On Nov. 18, NASA launched its newest mission to the red planet, the Mars Atmosphere and Volatile Evolution (MAVEN) orbiter. Shown here, an Atlas V rocket booster launches MAVEN from Cape Canaveral Air Force Station, much to the surprise of local wildlife.
After the MAVEN launch, NASA's Jet Propulsion Laboratory in Pasadena, Calif., reported via Twitter: "We hear you loud and clear, @MAVEN2Mars!" with a photo of a screen in the JPL control room depicting radio communications with the spacecraft.
All eyes are on Comet ISON that continues to drop toward the sun and yet remains in one piece. Due to make closest approach (perihelion) on Nov. 28, will ISON become "Comet of the Century" in December? We'll have to wait and see.

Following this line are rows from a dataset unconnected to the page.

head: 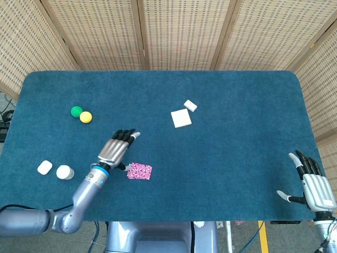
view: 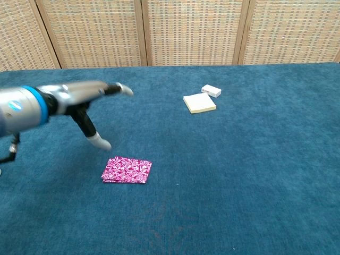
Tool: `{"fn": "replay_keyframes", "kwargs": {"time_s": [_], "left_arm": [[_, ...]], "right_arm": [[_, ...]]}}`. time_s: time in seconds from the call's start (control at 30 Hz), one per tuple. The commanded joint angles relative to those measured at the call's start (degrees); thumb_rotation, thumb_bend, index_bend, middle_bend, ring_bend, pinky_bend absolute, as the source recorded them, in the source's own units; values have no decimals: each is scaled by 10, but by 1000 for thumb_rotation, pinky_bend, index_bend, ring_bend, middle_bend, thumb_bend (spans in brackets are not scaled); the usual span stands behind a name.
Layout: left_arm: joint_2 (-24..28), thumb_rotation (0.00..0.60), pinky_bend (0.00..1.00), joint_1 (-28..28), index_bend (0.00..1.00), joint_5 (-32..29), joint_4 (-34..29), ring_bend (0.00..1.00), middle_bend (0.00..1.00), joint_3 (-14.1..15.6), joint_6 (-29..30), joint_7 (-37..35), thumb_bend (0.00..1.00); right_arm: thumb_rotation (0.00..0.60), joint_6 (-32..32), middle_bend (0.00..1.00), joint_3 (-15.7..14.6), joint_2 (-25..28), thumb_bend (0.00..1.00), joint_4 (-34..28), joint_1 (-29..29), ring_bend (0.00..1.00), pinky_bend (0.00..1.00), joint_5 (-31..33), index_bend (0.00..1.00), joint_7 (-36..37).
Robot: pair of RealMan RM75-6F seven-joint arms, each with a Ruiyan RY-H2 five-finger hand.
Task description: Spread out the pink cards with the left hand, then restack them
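Lab-type test setup: blue-carpeted table (head: 237,158), woven screen panels (head: 184,31) behind.

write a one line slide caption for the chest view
Left hand lifted clear above the pink cards, which lie slightly fanned on the blue table.

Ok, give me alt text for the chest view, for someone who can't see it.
The left hand hangs open above a blue table, clear of the pink cards lying in a slightly fanned pile below it. Farther back sit a pale pad and a small white block.
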Motion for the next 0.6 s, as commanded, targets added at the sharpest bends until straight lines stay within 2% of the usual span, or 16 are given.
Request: {"fn": "replay_keyframes", "kwargs": {"time_s": [0.03,0.1,0.23,0.33,0.5,0.6], "left_arm": [[88,600,0,86,0,147,-20,0,0,34,98,-90,21],[117,600,0,125,0,186,-8,0,0,57,142,-113,5],[157,600,0,181,0,216,-4,0,0,86,196,-149,0],[179,600,0,239,0,249,21,0,0,110,246,-208,0],[191,600,0,310,0,271,60,0,0,135,285,-285,0],[196,600,0,337,0,278,73,0,0,139,296,-314,0]], "right_arm": [[600,1,0,0,-1,1,-1,0,0,0,0,0,-3],[600,2,0,0,-1,2,-2,0,0,0,0,0,-7],[600,4,0,1,-2,2,-3,-1,0,0,2,0,-13],[600,6,0,1,-3,2,-5,-2,0,0,4,0,-21],[600,12,0,2,-5,2,-7,-5,0,0,5,0,-31],[600,14,0,2,-6,2,-8,-6,0,0,5,0,-36]]}}
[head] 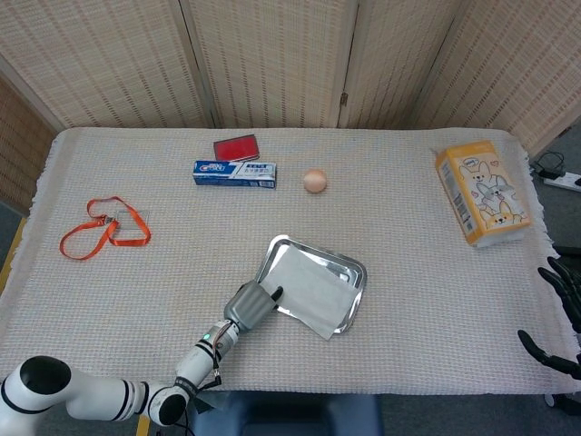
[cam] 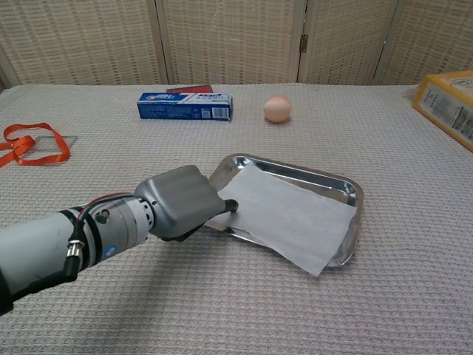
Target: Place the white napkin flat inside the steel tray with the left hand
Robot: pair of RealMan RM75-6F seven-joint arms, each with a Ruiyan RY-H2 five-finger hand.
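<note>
We see the left hand (cam: pixel 181 210) w/ fingers curled, pinching the near-left edge of the white napkin (cam: pixel 287 215). Napkin lies mostly inside the steel tray (cam: pixel 353 194), one corner spilling over the tray's near rim onto the table (cam: pixel 222 310). Tray sits approx. mid-table, toward the front edge. Right hand (head: pixel 558 318) hangs off the table's right edge, fingers spread, holding nothing.

Bare cloth surrounds the steel tray (cam: pixel 353 194); the egg (cam: pixel 277 108) and toothpaste box (cam: pixel 185 106) stand well behind it
</note>
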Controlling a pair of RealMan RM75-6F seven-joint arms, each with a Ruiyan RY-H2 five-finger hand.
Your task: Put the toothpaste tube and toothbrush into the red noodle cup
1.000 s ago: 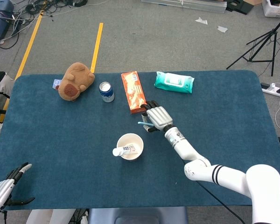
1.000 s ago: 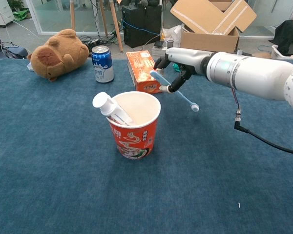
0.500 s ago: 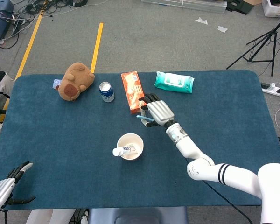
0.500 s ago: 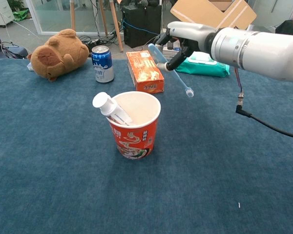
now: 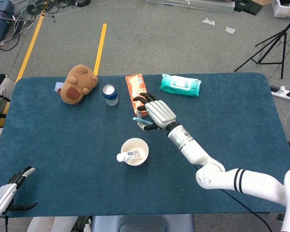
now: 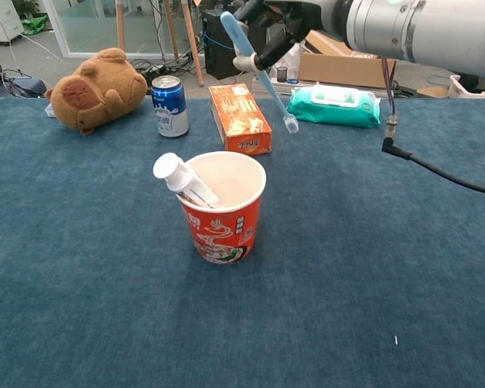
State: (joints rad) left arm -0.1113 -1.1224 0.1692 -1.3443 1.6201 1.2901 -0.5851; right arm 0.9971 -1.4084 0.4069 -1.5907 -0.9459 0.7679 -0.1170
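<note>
The red noodle cup (image 6: 222, 206) (image 5: 135, 152) stands upright mid-table. A white toothpaste tube (image 6: 182, 179) (image 5: 128, 155) leans inside it, cap sticking out over the left rim. My right hand (image 5: 154, 114) (image 6: 284, 18) holds a light blue toothbrush (image 6: 257, 70) (image 5: 139, 121) in the air, above and behind the cup, slanted with its head pointing down to the right. My left hand (image 5: 8, 190) hangs off the table's front left corner, fingers apart, holding nothing.
An orange box (image 6: 238, 118) lies behind the cup, under the raised toothbrush. A blue can (image 6: 170, 106) and a brown plush toy (image 6: 95, 88) sit to the back left. A teal wipes pack (image 6: 334, 105) lies at the back right.
My right hand has risen and moved left toward the cup, carrying the toothbrush higher. The cup, the tube and my left hand have stayed put.
</note>
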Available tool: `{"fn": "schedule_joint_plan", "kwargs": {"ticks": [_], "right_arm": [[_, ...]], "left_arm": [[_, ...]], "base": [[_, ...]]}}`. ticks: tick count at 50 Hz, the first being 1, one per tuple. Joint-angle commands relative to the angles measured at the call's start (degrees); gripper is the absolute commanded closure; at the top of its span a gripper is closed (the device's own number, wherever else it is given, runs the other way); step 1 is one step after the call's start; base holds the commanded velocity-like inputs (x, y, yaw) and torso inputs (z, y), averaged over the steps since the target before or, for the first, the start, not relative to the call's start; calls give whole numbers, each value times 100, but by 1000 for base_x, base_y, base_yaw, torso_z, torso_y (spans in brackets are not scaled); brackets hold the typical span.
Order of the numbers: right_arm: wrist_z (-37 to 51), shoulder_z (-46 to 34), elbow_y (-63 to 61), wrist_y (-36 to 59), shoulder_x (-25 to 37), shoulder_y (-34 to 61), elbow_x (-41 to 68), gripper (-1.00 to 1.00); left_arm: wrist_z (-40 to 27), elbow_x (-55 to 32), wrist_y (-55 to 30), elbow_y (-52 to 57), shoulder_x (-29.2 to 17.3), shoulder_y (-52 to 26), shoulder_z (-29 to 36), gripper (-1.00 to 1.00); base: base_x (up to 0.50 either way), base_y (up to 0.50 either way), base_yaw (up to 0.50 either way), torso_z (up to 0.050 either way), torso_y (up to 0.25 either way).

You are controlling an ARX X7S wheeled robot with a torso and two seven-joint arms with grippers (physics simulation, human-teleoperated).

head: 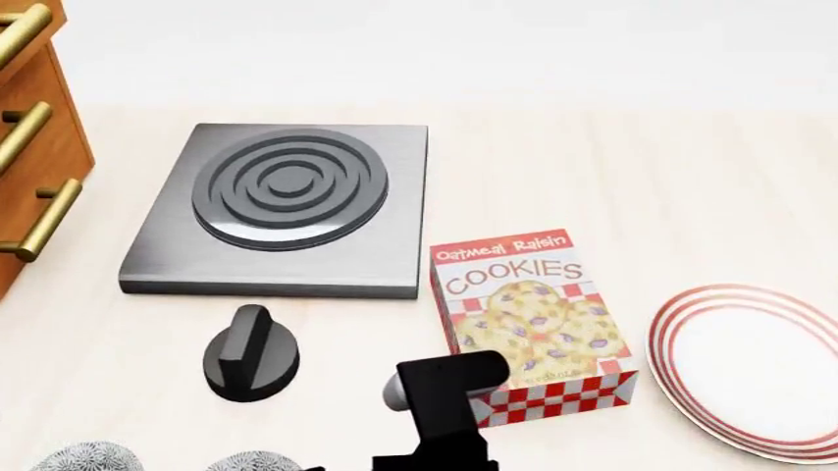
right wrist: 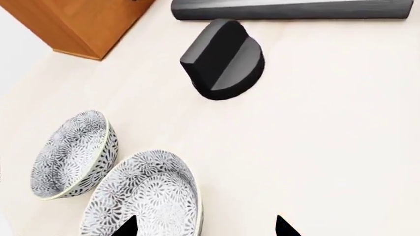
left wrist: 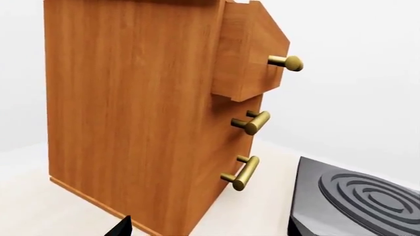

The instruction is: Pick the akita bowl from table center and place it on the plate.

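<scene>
Two identical speckled bowls sit side by side on the pale table. The akita bowl (right wrist: 147, 196) (head: 255, 461) is the one under my right gripper (right wrist: 206, 228). The gripper is open: one fingertip hangs over the bowl's inside and the other over bare table, with the rim between them. The other bowl (right wrist: 72, 155) (head: 78, 459) stands just beside it. The plate (head: 753, 368), white with red rings, lies at the table's right edge in the head view. My left gripper (left wrist: 206, 230) is open and empty, close to the wooden cabinet (left wrist: 137, 113).
A black knob (head: 251, 355) (right wrist: 223, 59) lies beyond the bowls. A grey burner slab (head: 288, 206) (left wrist: 361, 196) sits behind it. A cookie box (head: 531, 319) stands between knob and plate. The cabinet's brass handles (left wrist: 249, 123) stick out towards the slab. My right arm (head: 439, 397) crosses the front.
</scene>
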Motion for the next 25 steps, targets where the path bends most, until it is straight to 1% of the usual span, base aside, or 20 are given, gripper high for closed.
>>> {"fn": "schedule_joint_plan", "kwargs": {"ticks": [1,25], "right_arm": [[-151,-156,258,-96,-28,115,-84,-100],[-552,-634,999,-302,-179,434,-365,-100]], "left_arm": [[-12,-35,-12,31,-15,11,30,-100],[-51,-148,27,7,-32,57,-17,-100]], "base": [[0,0,0,0,0],[0,0,0,0,0]]}}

What does the space station look like at 'night'? New NASA astronaut arrival Mike Hopkins tweeted this rarely seen view of the International Space Station when the occupants are sleeping. "Dots near hatch point to Soyuz if we have an emergency," he said.
This week, astronauts got to file up the the JEM Small Satellite Orbital Deployer that is attached to the space station's Japanese module, Kibo. Seen here, the "Cubesat Cannon" deploys a small 30x10x10 centimeter nanosat.
After deployment by the space station's "Cubesat Cannon," three individual nanosats begin their missions against the backdrop of Earth.
In this recently-released photograph from August, Russian cosmonaut Sergey Ryazanskiy, Expedition 37 flight engineer, waves at the camera during a spacewalk.
This image shows the highest energy neutrino ever observed (1.14 petaelectronvolts), which scientists named 'Ernie,' as seen by the IceCube Neutrino Observatory at the South Pole on Jan. 3, 2012. Image released Nov. 21, 2013.
On April 27, a powerful flash of radiation erupted from deep space. The flash, a gamma-ray burst (GRB), was the brightest on record, challenging some of the leading theories on how the most powerful explosions in the known Universe occur.